Par contre, selon le niveau de classe, tu vas émettre des désirs. Par exemple, au CP, il est fortement conseillé aux parents de faire lire l’enfant le soir. La révision de mots-clés, (Nécessaire à la mémorisation des graphies des sons.) et dont l’apprentissage s’est fait en classe, est aussi un désir que tu dois présenter. Dès le CE1, l’enfant doit s’habituer à gérer les documents didactiques que tu donnes à mémoriser. Tu as vu dans le plan de travail que ce document arrive vraiment en fin d’acquisition, quand tu es sûr que tout le monde a compris. Il n’y a donc pas vraiment d’apprentissage de ce document. De plus, tu vas laisser passer au moins un week-end avant de proposer ton évaluation. Cela permettra aux parents qui le voudront de revoir avec l’enfant, document et cahier d’entraînement à l’appui, la compétence qui sera évaluée. Tu dois donc sensibiliser les parents à une approche du cahier de texte différente que celle qui est la plus courante en élémentaire. Ils doivent rechercher les éventuels travaux non pas pour le lendemain, mais aussi pour les jours suivants. Au cycle III, tu peux programmer jusqu’à 15 jours, ça prépare pour le collège.

Au cycle III, tu vas devoir aussi habituer l’élève à l’apprentissage de savoirs et de savoir-faire en histoire, géographie, sciences et éducation civique. Si les savoir-faire s’apprennent en classe, les savoirs qui sont aussi acquis en partie en classe, méritent une révision à la maison. Si tu as fini de travailler sur un thème, évalue les savoirs et les compétences. Mais, enfants et parents doivent connaître quelles sont les connaissances et compétences essentielles qui seront évaluées. Donne donc un canevas de révision, et donne le temps de le faire : une semaine au moins.

Au cycle III, ce que tu peux donner à faire également, au CM, en donnant le temps nécessaire, c’est la mise au clair d’un travail de production d’écrits, mené en classe, mais que tu désires dans sa version définitive, manuscrite ou traitée à l’ordinateur. Pour éviter une trop grande implication parentale, demande toujours à l’élève l’original et la version claire. Avertis donc les parents que leur implication peut être bénéfique s’ils se contentent de faire en sorte que l’élève respecte le cahier des charges. Tu sauras, de toute façon, si la production est plus parentale qu’enfantine.

C’est l’autonomie à terme de l’enfant qui est visée. (Au bout du CM2.) En le responsabilisant peu à peu, il est en phase avec l’apprentissage de son métier d’élève.

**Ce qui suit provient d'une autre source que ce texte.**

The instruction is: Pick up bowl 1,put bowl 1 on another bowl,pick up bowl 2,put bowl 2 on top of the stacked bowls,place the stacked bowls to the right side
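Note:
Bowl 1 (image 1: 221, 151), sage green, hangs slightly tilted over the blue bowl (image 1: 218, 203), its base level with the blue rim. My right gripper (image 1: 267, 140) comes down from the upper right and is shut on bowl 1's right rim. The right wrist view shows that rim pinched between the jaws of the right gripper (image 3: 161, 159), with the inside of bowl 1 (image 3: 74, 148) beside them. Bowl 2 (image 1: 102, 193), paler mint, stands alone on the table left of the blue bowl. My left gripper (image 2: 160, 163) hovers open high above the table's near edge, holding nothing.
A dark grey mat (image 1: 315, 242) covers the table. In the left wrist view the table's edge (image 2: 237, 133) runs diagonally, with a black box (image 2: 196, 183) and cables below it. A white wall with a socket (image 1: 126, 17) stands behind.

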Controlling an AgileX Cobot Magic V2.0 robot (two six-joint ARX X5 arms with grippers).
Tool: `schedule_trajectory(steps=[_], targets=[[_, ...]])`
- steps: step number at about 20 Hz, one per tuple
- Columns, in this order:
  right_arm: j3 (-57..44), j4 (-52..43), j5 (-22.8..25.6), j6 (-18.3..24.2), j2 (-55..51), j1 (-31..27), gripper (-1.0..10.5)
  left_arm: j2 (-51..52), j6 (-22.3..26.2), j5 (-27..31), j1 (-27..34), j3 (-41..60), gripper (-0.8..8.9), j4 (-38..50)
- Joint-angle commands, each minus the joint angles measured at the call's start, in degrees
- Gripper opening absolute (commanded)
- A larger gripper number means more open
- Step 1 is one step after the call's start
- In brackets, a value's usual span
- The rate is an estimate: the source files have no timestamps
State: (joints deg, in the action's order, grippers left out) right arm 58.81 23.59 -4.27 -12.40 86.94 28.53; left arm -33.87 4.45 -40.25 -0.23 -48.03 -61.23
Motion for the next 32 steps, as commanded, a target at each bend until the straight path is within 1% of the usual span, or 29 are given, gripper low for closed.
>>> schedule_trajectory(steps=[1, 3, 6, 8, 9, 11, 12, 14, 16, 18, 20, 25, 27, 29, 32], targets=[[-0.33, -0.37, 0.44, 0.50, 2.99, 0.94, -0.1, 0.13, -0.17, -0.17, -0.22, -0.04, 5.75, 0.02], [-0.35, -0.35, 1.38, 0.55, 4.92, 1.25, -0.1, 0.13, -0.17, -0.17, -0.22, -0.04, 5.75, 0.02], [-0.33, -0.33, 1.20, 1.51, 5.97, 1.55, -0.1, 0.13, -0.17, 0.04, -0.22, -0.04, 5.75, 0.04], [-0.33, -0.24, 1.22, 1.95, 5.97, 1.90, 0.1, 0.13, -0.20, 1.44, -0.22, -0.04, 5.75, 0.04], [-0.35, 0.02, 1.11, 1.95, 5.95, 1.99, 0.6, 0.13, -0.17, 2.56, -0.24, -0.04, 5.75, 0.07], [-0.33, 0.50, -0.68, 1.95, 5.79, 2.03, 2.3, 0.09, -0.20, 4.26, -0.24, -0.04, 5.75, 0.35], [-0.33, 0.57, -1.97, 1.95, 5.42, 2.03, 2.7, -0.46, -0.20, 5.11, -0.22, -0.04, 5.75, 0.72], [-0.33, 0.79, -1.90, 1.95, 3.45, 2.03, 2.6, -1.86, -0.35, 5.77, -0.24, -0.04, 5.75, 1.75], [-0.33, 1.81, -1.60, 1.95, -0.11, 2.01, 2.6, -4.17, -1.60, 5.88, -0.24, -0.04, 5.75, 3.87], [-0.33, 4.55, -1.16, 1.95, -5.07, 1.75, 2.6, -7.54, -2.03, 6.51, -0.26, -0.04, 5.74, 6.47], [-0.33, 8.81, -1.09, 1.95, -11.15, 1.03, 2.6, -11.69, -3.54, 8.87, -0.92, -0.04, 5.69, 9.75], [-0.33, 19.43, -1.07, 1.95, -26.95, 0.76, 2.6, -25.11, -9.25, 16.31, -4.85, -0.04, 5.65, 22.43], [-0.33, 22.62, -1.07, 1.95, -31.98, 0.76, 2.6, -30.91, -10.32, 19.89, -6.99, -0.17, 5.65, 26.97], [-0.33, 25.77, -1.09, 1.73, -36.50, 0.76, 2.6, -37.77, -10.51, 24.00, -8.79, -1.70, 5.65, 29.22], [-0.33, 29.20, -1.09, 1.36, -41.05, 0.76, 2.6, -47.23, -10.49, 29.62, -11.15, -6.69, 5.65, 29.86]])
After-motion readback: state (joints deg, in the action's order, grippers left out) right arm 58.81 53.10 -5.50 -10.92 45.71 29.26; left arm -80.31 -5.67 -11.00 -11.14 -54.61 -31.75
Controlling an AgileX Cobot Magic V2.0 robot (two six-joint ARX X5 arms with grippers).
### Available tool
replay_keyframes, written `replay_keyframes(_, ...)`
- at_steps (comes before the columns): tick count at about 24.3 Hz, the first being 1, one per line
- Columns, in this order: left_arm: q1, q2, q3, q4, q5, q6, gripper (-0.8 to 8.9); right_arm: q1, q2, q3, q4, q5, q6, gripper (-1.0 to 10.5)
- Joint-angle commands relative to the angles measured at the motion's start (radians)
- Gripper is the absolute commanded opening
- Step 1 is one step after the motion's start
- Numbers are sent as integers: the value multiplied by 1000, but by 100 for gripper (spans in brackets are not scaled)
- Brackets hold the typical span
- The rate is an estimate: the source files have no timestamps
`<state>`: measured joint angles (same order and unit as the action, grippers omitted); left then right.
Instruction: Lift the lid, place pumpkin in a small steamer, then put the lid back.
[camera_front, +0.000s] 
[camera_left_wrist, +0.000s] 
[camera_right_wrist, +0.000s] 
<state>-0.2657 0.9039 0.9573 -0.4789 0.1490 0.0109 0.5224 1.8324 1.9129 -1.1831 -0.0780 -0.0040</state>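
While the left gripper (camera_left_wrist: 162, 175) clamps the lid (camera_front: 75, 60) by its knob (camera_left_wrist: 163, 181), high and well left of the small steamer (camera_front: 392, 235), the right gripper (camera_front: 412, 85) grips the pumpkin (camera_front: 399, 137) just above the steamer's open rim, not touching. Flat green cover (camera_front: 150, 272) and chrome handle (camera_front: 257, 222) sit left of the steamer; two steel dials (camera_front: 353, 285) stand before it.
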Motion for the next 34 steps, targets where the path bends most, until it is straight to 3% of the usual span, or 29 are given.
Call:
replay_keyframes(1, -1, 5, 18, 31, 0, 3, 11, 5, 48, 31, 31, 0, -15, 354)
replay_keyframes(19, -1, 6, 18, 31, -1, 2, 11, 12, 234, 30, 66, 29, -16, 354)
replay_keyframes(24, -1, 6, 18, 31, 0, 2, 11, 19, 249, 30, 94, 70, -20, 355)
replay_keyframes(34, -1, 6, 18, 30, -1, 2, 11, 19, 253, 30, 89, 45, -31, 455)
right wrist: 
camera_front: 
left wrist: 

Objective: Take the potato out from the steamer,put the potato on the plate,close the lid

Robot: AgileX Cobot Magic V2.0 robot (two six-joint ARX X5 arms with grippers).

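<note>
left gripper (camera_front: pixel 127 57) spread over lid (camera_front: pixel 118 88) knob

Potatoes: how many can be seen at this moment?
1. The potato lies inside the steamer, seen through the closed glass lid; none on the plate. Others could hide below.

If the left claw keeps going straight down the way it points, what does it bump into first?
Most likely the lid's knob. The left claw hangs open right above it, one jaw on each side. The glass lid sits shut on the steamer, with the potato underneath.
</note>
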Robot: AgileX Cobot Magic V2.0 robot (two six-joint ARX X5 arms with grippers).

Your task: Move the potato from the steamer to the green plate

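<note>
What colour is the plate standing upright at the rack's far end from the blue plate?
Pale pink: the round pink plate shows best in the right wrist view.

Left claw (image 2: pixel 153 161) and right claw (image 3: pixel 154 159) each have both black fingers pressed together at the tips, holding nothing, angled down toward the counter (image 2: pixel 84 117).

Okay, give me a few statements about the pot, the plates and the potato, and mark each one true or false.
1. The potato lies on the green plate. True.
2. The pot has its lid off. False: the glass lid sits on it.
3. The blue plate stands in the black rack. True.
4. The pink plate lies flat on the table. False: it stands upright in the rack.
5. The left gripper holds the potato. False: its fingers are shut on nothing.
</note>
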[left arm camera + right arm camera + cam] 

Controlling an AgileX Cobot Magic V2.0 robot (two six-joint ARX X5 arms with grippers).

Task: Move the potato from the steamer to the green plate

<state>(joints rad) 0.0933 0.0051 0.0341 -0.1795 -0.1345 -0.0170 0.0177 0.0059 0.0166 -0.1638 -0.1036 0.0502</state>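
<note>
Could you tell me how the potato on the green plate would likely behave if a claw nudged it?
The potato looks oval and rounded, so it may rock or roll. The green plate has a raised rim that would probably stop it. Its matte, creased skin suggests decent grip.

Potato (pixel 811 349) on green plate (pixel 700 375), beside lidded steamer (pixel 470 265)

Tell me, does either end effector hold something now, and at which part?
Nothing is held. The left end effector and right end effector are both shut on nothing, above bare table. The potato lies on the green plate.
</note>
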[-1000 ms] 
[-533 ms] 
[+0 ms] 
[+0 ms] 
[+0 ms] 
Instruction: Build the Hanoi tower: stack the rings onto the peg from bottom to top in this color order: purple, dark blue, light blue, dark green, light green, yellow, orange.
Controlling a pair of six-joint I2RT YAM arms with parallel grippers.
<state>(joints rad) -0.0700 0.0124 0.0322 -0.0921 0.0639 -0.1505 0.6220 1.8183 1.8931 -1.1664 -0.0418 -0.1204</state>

Un outil plus pratique et plus personnel que le cahier de texte peut être préconisé : c’est l’agenda. Les parents doivent aider l’élève à sortir du schéma habituel : qu’est-ce que tu as à faire pour demain ? Pour demain ? Peut-être rien ! Mais pour après-demain ou pour lundi prochain ? L’agenda répond plus rapidement que le cahier de texte. Pour une révision, une mise à jour, laisse toujours au moins un mercredi ou un week-end.

Tu vois donc que le travail à la maison prend une autre envergure, vu sous cet angle. Il entre dans le cadre de l’apprentissage d’une certaine autonomie par l’enfant, l’apprentissage de son métier d’élève. La maîtrise d’une bonne méthodologie est une des clés de la réussite au collège.